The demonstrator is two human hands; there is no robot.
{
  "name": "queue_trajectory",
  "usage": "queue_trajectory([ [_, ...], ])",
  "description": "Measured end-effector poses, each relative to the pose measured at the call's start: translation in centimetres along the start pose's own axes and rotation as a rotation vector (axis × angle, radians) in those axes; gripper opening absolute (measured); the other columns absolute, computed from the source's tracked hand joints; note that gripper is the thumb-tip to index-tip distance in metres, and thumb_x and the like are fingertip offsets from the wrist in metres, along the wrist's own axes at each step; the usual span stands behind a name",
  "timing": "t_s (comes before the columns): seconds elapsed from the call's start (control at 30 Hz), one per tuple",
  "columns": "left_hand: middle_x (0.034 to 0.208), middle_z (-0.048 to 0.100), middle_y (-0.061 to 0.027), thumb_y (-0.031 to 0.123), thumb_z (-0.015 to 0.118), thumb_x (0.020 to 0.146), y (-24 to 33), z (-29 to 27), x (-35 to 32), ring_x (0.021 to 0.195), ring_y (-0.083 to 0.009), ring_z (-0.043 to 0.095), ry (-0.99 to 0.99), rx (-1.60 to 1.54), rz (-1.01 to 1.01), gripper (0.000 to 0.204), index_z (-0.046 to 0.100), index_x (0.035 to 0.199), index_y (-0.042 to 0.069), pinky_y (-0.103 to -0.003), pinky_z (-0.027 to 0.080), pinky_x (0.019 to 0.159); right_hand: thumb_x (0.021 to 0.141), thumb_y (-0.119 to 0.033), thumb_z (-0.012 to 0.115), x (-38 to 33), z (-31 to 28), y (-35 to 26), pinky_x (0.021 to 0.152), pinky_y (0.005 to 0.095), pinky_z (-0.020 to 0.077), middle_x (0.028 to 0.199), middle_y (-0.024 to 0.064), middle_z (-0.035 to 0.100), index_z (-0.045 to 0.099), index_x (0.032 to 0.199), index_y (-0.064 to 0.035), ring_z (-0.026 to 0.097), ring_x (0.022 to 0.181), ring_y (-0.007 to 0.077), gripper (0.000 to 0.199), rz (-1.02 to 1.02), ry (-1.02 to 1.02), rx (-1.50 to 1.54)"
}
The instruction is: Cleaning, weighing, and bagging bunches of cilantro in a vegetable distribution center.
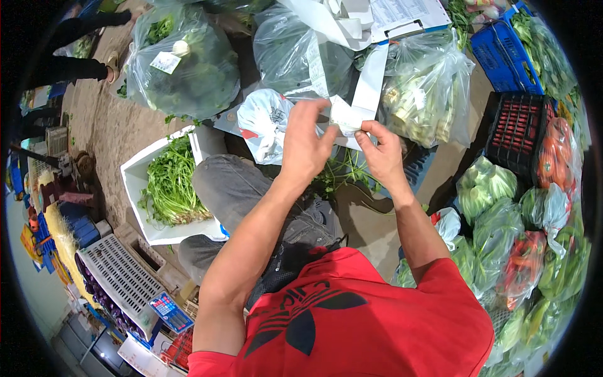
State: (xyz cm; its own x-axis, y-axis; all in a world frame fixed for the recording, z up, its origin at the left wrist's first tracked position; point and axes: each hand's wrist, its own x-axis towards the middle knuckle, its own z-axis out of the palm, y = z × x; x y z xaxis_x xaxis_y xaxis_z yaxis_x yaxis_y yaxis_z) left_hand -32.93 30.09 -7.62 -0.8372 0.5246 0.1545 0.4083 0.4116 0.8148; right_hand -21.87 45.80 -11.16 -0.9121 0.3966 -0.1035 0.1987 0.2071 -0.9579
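Observation:
My right hand (382,152) pinches the edge of a small white paper label (344,117) between thumb and fingers. A long white paper strip (372,78) runs up behind it. My left hand (303,143) is raised at the label's left side, slightly blurred, its thumb and fingers apart. Just left of that hand sits a knotted white plastic bag (256,119); its contents are hidden. Farther off stand a clear bag of dark greens (301,60) and, to the right, a clear bag of pale-stemmed vegetables (427,103).
A white foam box (133,179) of leafy greens stands by my left leg. At far left is another filled clear bag (188,75). A clipboard (408,16) lies at the top. On the right are a blue crate (499,50), a black crate (518,129) and several bagged vegetables (499,226).

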Motion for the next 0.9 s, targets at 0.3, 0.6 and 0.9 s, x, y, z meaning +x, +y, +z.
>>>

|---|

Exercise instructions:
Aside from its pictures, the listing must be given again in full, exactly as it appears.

Expected answer:
The demonstrator is two human hands; there is no robot.
{
  "name": "queue_trajectory",
  "usage": "queue_trajectory([ [_, ...], ])",
  "description": "Measured end-effector poses, each relative to the pose measured at the call's start: translation in centimetres along the start pose's own axes and rotation as a rotation vector (axis × angle, radians) in those axes; gripper opening absolute (measured); the other columns absolute, computed from the source's tracked hand joints; note that gripper is the thumb-tip to index-tip distance in metres, and thumb_x and the like are fingertip offsets from the wrist in metres, along the wrist's own axes at each step; the usual span stands behind a name",
  "timing": "t_s (comes before the columns): seconds elapsed from the call's start (control at 30 Hz), one per tuple",
  "columns": "left_hand: middle_x (0.034 to 0.208), middle_z (-0.048 to 0.100), middle_y (-0.061 to 0.027), thumb_y (-0.031 to 0.123), thumb_z (-0.015 to 0.118), thumb_x (0.020 to 0.146), y (-24 to 33), z (-29 to 27), x (-35 to 32), ring_x (0.021 to 0.195), ring_y (-0.083 to 0.009), ring_z (-0.043 to 0.095), ry (-0.99 to 0.99), rx (-1.60 to 1.54), rz (-1.01 to 1.01), gripper (0.000 to 0.204), index_z (-0.046 to 0.100), index_x (0.035 to 0.199), index_y (-0.042 to 0.069), pinky_y (-0.103 to -0.003), pinky_z (-0.027 to 0.080), pinky_x (0.019 to 0.159); right_hand: thumb_x (0.021 to 0.141), thumb_y (-0.119 to 0.033), thumb_z (-0.012 to 0.115), x (-38 to 33), z (-31 to 28), y (-35 to 26), pinky_x (0.021 to 0.152), pinky_y (0.005 to 0.095), pinky_z (-0.020 to 0.077), middle_x (0.028 to 0.199), middle_y (-0.024 to 0.064), middle_z (-0.035 to 0.100), index_z (-0.045 to 0.099), index_x (0.032 to 0.199), index_y (-0.064 to 0.035), ring_z (-0.026 to 0.097), ring_x (0.022 to 0.181), ring_y (-0.007 to 0.077), gripper (0.000 to 0.199), rz (-1.02 to 1.02), ry (-1.02 to 1.02), rx (-1.50 to 1.54)"
}
The instruction is: Cleaning, weighing, and bagging bunches of cilantro in a vegetable distribution center.
State: (xyz cm; its own x-axis, y-axis; all in a world frame fixed for the recording, z up, its origin at the left wrist's first tracked position; point and axes: each hand's wrist, its own x-axis towards the middle knuckle, its own z-axis out of the palm, y = z × x; x y z xaxis_x xaxis_y xaxis_z yaxis_x yaxis_y yaxis_z) left_hand -32.93 30.09 -7.62 -0.8372 0.5246 0.1545 0.4083 0.4116 0.8148; right_hand -21.87 45.80 -11.16 -0.9121 0.3966 -0.1035 0.1987 0.2071 -0.9579
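Observation:
My right hand (382,152) pinches the edge of a small white paper label (344,117) between thumb and fingers. A long white paper strip (372,78) runs up behind it. My left hand (303,143) is raised at the label's left side, slightly blurred, its thumb and fingers apart. Just left of that hand sits a knotted white plastic bag (256,119); its contents are hidden. Farther off stand a clear bag of dark greens (301,60) and, to the right, a clear bag of pale-stemmed vegetables (427,103).
A white foam box (133,179) of leafy greens stands by my left leg. At far left is another filled clear bag (188,75). A clipboard (408,16) lies at the top. On the right are a blue crate (499,50), a black crate (518,129) and several bagged vegetables (499,226).
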
Motion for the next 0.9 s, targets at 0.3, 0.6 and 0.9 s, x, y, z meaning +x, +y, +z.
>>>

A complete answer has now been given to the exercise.